[Lustre-devel] Bad page state after unlink (was Re: Hangs with cgroup memory controller)

Thu Aug 4 10:24:28 PDT 2011

On Fri, 29 Jul 2011, Mark Hills wrote:

[...]
> Hosts with Lustre mounted via an NFS gateway perform flawlessly for months 
> (and they still have Lustre modules loaded.) Whereas a host with Lustre 
> mounted directly (and no other changes) fails -- it can be made to block a 
> cgroup in 10 minutes or so.

Following this up, I seem to have a reproducable test case of a page bug, 
on a kernel with more debugging features.

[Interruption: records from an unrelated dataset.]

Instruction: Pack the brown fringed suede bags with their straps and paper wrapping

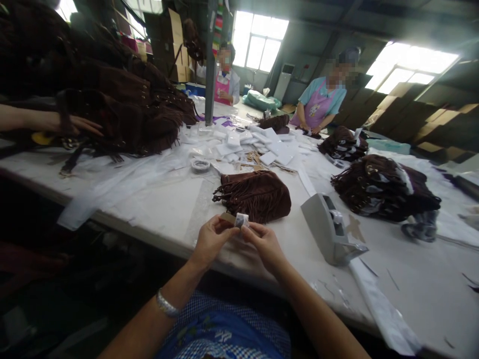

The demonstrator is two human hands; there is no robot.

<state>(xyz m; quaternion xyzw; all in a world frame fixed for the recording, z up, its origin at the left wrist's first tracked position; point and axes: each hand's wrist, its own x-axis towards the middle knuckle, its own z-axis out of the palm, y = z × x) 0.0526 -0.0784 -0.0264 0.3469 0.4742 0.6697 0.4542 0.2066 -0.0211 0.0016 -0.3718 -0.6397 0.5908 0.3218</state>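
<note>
Close together at the table's front edge, both my hands are closed in a pinch. My left hand (212, 238) grips a flat tan-brown strip (227, 218) by its lower edge. At the strip's right end is a small white-and-grey piece (241, 220), which my right hand (265, 244) pinches with thumb and fingers. I cannot tell whether the piece is wrapped around the strip or what it is. Just beyond my fingers lies a dark brown fringed suede bag (254, 194) on its side, its fringe towards the left.
Right of the bag stands a grey tape dispenser (325, 229). Stuffed brown bags (381, 187) lie farther right. White packets (258, 142) and a tape roll (200, 165) spread across the middle. Another person's hand (80, 123) touches piled bags at left; two people work across the table (149, 214).
</note>
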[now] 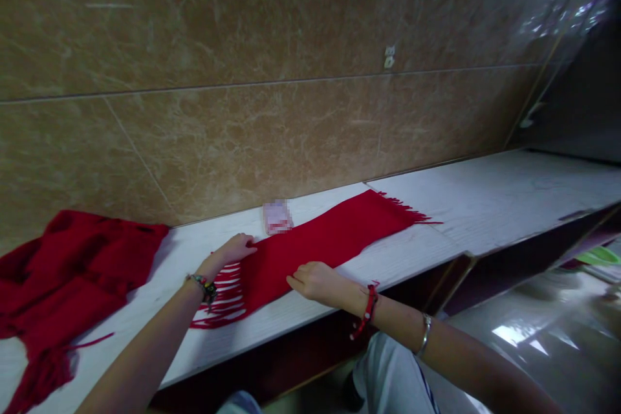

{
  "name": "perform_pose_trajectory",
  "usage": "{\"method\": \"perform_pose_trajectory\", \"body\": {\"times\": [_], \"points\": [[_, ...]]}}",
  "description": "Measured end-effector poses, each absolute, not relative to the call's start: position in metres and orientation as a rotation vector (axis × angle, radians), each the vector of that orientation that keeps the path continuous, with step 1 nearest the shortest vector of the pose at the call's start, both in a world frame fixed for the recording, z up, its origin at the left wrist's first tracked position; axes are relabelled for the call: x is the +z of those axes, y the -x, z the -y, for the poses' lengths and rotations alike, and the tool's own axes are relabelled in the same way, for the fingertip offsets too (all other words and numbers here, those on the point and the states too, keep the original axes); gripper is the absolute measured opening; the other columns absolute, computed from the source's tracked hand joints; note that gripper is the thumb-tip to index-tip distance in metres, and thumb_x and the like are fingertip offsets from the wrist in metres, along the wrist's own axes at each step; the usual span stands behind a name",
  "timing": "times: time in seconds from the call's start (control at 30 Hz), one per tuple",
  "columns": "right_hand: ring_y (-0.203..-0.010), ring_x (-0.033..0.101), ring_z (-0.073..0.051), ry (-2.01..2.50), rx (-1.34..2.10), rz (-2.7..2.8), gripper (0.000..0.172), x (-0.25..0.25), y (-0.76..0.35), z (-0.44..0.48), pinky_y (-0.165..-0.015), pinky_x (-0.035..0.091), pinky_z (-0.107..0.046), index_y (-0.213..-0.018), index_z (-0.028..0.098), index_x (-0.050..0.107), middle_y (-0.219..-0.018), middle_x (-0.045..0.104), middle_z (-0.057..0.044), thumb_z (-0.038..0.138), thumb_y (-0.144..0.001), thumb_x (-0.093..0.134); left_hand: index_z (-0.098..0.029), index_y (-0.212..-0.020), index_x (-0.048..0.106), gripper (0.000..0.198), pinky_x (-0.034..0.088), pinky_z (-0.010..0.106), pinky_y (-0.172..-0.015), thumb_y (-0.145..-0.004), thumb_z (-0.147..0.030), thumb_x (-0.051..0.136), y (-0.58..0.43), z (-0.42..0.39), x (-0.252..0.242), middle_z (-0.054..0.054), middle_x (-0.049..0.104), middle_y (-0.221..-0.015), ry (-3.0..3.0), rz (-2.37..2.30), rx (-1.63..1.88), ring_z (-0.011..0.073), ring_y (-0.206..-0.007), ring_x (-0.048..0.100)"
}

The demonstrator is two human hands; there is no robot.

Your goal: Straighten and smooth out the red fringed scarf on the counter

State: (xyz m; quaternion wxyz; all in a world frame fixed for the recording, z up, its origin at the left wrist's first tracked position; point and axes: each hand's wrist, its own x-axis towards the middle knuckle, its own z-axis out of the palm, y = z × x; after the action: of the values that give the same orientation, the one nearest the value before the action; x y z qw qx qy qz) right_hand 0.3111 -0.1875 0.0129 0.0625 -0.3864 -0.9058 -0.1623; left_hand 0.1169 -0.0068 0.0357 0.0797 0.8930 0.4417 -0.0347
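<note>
A red scarf (310, 239) with fringes at both short ends lies stretched out on a white counter (490, 194). At its far edge, close to the left fringe, my left hand (237, 250) has its thumb and fingers closed on the cloth. My right hand (313, 281) is at the near edge, a little left of the middle, with bent fingers pinching the fabric. The fingertips of both hands are partly hidden. A second red fringed cloth (92, 265) lies in a loose heap at the left end of the counter.
A small blurred pinkish packet (277, 217) rests behind the scarf, near the tiled wall (291, 129). Open compartments (436, 288) lie under the counter's front edge. A green basin (599, 255) sits low at the right, above a shiny floor (514, 336).
</note>
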Motion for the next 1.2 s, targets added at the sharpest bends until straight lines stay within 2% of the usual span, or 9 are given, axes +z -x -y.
{"method": "perform_pose_trajectory", "body": {"times": [0.17,0.4,0.6,0.83,1.2], "points": [[-0.080,0.053,-0.018,1.383,-0.521,2.618,0.012,0.010,-0.325,0.190,-0.065,0.040,-0.030,-0.093,0.011,0.054,-0.085,0.059,-0.007,0.009,-0.083,0.047,-0.014,-0.094,0.060,0.030,0.041,0.020,-0.064,-0.075,-0.029,0.044,-0.136,0.003,0.039,0.005,0.066,-0.087,-2.672,-1.268,-0.046,0.0138,-0.072,0.058],[-0.080,0.049,-0.019,1.446,-0.581,2.584,0.008,0.006,-0.336,0.200,-0.065,0.039,-0.031,-0.086,0.012,0.055,-0.082,0.057,-0.006,0.011,-0.083,0.048,-0.015,-0.077,0.065,0.017,0.039,0.023,-0.063,-0.069,-0.024,0.052,-0.172,-0.003,0.032,0.005,0.066,-0.078,-2.708,-1.269,-0.029,0.0158,-0.070,0.057],[-0.077,0.049,-0.019,1.417,-0.595,2.612,0.008,0.007,-0.325,0.199,-0.065,0.038,-0.032,-0.085,0.012,0.055,-0.080,0.057,-0.007,0.010,-0.083,0.048,-0.016,-0.080,0.065,0.020,0.039,0.021,-0.063,-0.069,-0.018,0.048,-0.172,-0.007,0.035,0.004,0.067,-0.080,-2.704,-1.285,-0.001,0.0148,-0.071,0.057],[-0.077,0.050,-0.021,1.594,-0.573,2.516,0.007,0.004,-0.327,0.198,-0.063,0.039,-0.033,-0.084,0.011,0.056,-0.080,0.058,-0.009,0.010,-0.080,0.051,-0.014,-0.084,0.066,0.025,0.039,0.021,-0.062,-0.073,-0.031,0.051,-0.184,-0.005,0.034,0.006,0.067,-0.082,-2.726,-1.217,-0.003,0.0155,-0.071,0.058],[-0.075,0.049,-0.020,1.567,-0.596,2.533,0.009,0.005,-0.332,0.202,-0.060,0.037,-0.031,-0.082,0.012,0.056,-0.079,0.057,-0.009,0.009,-0.082,0.048,-0.016,-0.079,0.066,0.019,0.040,0.022,-0.066,-0.069,-0.020,0.050,-0.214,-0.012,0.026,0.004,0.067,-0.080,-2.716,-1.171,0.097,0.0152,-0.073,0.057]]}}
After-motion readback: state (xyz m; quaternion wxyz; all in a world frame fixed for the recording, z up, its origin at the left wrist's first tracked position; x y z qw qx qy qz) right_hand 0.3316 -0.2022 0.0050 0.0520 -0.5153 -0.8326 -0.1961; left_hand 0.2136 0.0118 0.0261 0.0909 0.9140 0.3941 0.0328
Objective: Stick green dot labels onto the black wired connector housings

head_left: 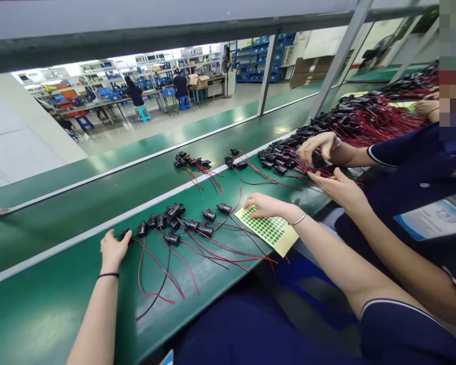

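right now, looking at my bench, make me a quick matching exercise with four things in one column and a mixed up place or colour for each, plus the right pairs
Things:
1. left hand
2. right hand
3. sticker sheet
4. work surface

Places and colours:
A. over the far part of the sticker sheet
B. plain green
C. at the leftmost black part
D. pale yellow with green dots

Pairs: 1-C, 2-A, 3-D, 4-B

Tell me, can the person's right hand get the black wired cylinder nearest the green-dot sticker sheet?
Probably yes: the right hand is close beside that black wired cylinder, over the green-dot sticker sheet, and only a thin red wire seems to lie between them.
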Available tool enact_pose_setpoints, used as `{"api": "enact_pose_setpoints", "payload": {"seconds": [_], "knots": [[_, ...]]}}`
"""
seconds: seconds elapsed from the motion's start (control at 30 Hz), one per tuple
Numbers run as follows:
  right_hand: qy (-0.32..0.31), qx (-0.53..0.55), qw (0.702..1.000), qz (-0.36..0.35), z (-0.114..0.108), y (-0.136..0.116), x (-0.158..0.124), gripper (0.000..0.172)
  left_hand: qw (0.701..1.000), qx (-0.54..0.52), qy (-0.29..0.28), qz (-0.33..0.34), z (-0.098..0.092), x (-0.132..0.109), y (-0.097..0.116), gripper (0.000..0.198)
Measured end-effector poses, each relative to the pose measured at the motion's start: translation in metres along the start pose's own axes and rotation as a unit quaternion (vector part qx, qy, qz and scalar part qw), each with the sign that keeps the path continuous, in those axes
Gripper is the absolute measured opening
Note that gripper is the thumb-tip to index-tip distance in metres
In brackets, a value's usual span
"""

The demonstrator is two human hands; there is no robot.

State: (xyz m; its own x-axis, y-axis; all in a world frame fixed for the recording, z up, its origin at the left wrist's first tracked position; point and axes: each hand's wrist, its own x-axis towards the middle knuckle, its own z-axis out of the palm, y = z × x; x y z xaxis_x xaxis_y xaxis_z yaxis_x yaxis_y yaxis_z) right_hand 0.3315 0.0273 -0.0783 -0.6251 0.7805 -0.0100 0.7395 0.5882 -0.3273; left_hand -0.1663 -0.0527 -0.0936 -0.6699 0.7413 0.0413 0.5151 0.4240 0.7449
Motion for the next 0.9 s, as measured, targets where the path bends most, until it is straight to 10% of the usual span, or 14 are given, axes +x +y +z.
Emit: {"api": "enact_pose_setpoints", "payload": {"seconds": [0.23,0.47,0.7,0.9], "knots": [[0.008,0.009,0.999,-0.046,0.026,-0.002,0.007,0.038,0.960,0.064,0.095,0.257,0.003,-0.044,0.045,0.055],[0.057,0.009,0.997,-0.052,0.038,0.012,0.003,0.037,0.863,-0.017,-0.157,0.480,0.071,-0.139,0.126,0.025],[0.120,0.038,0.989,-0.076,0.052,0.015,-0.002,0.024,0.848,-0.091,-0.377,0.361,0.166,-0.181,0.152,0.031],[0.172,0.071,0.979,-0.084,0.050,0.024,-0.008,0.018,0.873,-0.116,-0.407,0.243,0.202,-0.187,0.165,0.033]]}}
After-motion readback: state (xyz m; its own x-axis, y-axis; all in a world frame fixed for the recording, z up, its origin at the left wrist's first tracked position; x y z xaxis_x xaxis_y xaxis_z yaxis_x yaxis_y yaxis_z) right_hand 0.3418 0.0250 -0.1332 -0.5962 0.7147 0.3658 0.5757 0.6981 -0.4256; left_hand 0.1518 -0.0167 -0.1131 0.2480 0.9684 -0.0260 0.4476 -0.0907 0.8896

At first it appeared with Bonnie. I looked more closely and the bug occurs 
on unlink() of the file shortly after it was written to. Presumably with 
pages still in the local cache (pending writes?) It seems unlink is 
affected, but not truncate.

  $ dd if=/dev/zero of=/net/lustre/file bs=4096 count=1
  $ rm /net/lustre/file
  BUG: Bad page state in process rm  pfn:21fe6a
  page:ffffea00076fa730 flags:800000000000000c count:0 mapcount:0 mapping:(null) index:1

If there is a delay of a few seconds before the rm, all is okay. Truncate 
works, but a subsequent unlink rm can fail if it is quick enough.

The task does not need to be running in a cgroup for the "Bad page" to be 
reported, although the kernel is build with cgroup.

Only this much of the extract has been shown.